Spojrzał na tłum, który wlepiał w niego pełne nadziei ślepia. Został liderem. Osiągnął szczyt swoich marzeń. Był to proces długotrwały, lecz wszystko powiodło się tak jak chciał. Oczywiście nie do końca tak towidział w swojej głowie, ale nie narzekał. Dobrze, że w ogóle się to stało!
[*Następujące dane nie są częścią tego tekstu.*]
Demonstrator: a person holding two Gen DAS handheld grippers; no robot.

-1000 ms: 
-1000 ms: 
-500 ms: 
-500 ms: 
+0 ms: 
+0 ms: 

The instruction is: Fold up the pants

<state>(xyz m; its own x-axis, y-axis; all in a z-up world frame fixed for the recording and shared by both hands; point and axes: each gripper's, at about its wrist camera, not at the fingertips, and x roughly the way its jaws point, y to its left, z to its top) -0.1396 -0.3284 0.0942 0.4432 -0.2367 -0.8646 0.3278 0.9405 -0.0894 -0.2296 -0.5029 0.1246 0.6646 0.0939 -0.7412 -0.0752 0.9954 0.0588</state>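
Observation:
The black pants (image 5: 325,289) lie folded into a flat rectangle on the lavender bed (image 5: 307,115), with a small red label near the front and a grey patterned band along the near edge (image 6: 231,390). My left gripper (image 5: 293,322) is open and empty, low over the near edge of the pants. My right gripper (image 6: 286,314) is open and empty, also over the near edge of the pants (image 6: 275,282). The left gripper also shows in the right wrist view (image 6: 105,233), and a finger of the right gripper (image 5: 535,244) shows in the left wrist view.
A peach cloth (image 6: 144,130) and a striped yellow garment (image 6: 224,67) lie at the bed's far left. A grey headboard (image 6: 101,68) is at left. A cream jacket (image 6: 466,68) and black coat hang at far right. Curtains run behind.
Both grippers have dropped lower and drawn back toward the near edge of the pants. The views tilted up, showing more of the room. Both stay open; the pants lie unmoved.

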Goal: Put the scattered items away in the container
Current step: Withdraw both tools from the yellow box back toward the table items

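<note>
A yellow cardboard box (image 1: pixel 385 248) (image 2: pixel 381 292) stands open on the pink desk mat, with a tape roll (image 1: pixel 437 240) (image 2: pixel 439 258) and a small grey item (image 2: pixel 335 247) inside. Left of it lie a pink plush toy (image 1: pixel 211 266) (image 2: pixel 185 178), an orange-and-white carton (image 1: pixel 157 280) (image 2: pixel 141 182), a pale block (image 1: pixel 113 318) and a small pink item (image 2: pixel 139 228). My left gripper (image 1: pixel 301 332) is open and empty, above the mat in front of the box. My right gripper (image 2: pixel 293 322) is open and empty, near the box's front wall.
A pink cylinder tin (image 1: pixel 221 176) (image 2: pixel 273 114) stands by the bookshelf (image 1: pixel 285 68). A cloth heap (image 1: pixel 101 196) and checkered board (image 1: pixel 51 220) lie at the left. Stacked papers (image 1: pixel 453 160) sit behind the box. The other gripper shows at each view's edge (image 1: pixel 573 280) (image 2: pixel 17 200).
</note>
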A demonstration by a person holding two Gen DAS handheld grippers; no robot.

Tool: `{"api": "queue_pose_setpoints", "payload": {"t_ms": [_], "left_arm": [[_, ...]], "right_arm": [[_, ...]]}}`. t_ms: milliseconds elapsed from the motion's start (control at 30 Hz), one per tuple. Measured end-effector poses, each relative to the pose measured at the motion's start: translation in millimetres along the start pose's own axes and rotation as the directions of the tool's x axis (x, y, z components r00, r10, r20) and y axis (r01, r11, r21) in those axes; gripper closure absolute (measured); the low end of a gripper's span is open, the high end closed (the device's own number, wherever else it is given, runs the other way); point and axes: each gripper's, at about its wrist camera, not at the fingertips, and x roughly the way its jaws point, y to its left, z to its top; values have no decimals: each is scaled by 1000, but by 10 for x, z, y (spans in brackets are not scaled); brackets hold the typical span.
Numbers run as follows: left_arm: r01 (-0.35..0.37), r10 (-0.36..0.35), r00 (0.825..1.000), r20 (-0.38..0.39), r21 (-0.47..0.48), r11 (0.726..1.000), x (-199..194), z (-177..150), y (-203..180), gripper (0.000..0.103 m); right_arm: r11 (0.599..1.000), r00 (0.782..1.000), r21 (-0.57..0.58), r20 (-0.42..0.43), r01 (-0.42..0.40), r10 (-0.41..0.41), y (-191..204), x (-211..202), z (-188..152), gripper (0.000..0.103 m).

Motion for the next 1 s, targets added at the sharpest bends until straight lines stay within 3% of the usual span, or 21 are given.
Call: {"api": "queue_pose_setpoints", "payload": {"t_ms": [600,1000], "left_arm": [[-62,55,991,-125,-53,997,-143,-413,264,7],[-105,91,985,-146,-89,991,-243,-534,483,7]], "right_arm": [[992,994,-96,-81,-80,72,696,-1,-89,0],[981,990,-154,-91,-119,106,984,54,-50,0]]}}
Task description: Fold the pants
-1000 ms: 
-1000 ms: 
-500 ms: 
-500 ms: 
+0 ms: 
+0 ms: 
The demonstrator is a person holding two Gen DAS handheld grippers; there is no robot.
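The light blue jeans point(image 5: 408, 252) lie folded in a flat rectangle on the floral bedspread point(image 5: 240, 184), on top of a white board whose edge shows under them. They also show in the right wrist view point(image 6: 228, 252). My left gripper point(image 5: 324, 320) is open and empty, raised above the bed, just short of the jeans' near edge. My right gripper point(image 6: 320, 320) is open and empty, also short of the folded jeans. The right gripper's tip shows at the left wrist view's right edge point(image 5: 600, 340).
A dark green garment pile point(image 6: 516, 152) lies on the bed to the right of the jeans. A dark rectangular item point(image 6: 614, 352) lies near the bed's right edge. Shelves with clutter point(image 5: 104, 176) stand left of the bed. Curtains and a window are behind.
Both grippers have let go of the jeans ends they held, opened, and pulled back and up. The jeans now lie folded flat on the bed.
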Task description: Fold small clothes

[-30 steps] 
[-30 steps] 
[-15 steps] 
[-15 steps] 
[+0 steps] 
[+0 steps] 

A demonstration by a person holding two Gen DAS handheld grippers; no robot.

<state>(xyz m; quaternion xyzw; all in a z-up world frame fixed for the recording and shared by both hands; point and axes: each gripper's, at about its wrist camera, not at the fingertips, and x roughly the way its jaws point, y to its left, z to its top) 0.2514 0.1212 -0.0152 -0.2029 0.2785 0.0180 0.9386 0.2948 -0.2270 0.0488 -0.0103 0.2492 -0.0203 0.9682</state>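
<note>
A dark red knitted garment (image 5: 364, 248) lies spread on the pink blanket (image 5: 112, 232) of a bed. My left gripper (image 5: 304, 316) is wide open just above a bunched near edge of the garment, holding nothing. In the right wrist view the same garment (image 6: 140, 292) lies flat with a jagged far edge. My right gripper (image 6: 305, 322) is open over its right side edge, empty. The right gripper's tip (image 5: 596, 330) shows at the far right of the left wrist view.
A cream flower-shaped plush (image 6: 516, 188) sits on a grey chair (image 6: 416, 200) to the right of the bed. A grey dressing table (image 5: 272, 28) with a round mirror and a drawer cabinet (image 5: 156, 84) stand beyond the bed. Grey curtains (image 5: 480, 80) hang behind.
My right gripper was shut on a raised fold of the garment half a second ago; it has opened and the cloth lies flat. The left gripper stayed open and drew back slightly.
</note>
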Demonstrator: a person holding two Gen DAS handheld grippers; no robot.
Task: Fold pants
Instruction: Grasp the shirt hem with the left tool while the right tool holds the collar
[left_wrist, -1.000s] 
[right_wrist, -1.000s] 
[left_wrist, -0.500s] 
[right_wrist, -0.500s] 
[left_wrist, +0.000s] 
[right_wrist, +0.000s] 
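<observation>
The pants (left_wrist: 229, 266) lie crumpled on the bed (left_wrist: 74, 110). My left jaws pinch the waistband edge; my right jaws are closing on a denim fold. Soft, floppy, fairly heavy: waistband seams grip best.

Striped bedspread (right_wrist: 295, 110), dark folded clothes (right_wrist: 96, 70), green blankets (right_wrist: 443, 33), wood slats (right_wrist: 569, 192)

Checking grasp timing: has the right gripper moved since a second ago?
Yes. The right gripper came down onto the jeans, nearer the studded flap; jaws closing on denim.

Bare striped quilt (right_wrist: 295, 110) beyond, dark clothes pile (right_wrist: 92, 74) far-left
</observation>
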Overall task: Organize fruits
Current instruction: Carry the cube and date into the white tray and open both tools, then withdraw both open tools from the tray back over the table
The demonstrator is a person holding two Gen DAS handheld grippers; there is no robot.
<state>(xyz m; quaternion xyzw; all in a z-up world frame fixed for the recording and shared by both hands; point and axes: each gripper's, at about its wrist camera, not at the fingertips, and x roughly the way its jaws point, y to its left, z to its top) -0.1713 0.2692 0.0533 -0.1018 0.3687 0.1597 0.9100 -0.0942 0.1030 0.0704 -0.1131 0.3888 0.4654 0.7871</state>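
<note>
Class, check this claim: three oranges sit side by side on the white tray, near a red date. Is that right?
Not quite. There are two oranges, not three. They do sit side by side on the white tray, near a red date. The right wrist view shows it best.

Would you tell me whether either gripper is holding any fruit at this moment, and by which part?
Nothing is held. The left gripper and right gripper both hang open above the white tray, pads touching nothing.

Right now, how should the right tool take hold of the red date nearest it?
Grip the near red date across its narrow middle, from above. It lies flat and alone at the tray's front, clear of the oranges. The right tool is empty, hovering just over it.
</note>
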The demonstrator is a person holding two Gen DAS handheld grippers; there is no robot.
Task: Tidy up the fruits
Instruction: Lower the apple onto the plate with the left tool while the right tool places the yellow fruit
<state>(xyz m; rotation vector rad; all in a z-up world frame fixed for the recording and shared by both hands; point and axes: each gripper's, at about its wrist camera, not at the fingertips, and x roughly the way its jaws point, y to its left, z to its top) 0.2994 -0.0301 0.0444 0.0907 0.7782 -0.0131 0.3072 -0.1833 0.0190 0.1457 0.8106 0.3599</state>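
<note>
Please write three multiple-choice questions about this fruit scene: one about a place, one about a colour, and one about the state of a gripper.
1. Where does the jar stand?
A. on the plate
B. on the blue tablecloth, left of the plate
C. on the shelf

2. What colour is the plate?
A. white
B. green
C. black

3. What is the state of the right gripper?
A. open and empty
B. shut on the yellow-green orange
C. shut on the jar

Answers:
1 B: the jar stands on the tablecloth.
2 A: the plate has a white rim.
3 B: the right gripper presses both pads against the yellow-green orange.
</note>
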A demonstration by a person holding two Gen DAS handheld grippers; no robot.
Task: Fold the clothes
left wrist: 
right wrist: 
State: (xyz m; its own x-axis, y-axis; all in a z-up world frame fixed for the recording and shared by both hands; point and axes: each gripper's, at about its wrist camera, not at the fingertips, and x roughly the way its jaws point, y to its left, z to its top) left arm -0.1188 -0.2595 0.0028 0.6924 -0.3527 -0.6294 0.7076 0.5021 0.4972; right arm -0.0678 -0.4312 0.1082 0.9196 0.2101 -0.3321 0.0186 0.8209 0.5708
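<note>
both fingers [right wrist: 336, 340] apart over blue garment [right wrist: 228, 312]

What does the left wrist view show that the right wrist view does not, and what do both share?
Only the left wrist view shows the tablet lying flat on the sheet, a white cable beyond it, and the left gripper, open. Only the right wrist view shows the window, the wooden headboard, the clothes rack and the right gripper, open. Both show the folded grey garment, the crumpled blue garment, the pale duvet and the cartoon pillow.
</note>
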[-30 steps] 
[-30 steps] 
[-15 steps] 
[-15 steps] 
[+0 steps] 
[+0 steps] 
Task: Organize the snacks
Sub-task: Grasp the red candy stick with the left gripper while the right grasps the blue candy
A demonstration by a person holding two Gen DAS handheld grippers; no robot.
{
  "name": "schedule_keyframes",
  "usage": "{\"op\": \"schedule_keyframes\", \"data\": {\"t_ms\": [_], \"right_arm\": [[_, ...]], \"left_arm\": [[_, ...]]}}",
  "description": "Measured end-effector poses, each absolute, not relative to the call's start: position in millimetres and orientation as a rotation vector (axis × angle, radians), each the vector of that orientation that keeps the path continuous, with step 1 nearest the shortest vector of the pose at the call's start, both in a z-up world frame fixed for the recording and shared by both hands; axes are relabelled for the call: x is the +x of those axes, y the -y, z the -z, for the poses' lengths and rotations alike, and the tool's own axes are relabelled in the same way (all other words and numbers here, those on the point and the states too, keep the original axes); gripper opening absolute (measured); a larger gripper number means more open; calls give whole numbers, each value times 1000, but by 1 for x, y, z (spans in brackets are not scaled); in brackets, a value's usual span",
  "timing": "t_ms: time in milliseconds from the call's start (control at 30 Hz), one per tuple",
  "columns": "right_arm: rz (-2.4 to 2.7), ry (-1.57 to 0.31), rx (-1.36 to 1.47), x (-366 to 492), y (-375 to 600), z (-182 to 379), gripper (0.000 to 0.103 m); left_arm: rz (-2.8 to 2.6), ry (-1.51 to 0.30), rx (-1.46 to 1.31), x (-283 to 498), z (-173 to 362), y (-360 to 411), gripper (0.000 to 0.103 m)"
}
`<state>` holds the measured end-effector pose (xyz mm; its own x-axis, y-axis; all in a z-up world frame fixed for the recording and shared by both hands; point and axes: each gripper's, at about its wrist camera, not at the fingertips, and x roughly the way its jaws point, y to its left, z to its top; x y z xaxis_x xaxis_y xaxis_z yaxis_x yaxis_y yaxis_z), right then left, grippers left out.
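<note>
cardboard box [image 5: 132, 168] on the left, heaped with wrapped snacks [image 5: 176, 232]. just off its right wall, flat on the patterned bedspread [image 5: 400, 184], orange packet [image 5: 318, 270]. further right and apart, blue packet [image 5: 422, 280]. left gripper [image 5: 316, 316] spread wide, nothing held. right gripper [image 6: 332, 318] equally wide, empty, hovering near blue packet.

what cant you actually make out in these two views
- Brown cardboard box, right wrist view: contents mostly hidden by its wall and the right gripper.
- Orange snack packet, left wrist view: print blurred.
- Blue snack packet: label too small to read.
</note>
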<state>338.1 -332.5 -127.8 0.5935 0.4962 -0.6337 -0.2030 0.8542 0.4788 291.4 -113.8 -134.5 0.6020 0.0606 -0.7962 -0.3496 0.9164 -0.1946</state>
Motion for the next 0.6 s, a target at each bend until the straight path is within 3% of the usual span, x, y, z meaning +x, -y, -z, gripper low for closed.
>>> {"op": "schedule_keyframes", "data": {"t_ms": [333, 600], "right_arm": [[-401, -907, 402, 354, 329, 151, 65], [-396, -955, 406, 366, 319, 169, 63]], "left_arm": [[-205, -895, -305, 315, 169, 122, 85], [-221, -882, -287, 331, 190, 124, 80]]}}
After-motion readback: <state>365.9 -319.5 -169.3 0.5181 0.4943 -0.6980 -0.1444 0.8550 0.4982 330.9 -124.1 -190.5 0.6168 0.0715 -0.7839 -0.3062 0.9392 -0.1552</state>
- Klanie Wilka! - zabrał głos, wskakując na miejsce, skąd przemawiali liderzy. - Dzisiejsze zdarzenie było... dość zaskakujące. Krocząca Gwiazda nie była wybranką Klanu Gwiazdy, a jej władza była rzekoma. Wiecie dobrze, że cierpimy na braki w żywności przez dziwne stosy, które ktoś pozostawia w lesie. Jako nowy lider zajmę się tą sprawą i przywrócę nam wszystkim dawną potęgę. Klan Wilka zbyt dużo przeżył, aby teraz znów miał upaść na samo dno. Dlatego też, proszę was o to, aby darzyć szacunkiem lidera. Od dawna to było negowane. Czy to słowami, czy lekceważeniem rozkazów. Jak mamy być silni, skoro jednostka, która dba o dobro wszystkich, jest traktowana na równi albo i gorzej? Dlatego też, nim odbiorę życia od Klanu Gwiazdy, proszę was, aby zmienić podejście. - Tu spojrzał na medyka, który jak zawsze miał skwaszoną minę. Pewnie będzie mu ciężko nie krytykować nowego lidera i zachowywać swoje starcze słowa dla siebie. - Jeżeli to nie będzie przestrzegane, mój szacunek do was również zniknie. Nim ogłoszę zastępcę, udam się do przodków. Chcę, aby ich wola mnie naprowadziła na odpowiednią osobę - zakończył.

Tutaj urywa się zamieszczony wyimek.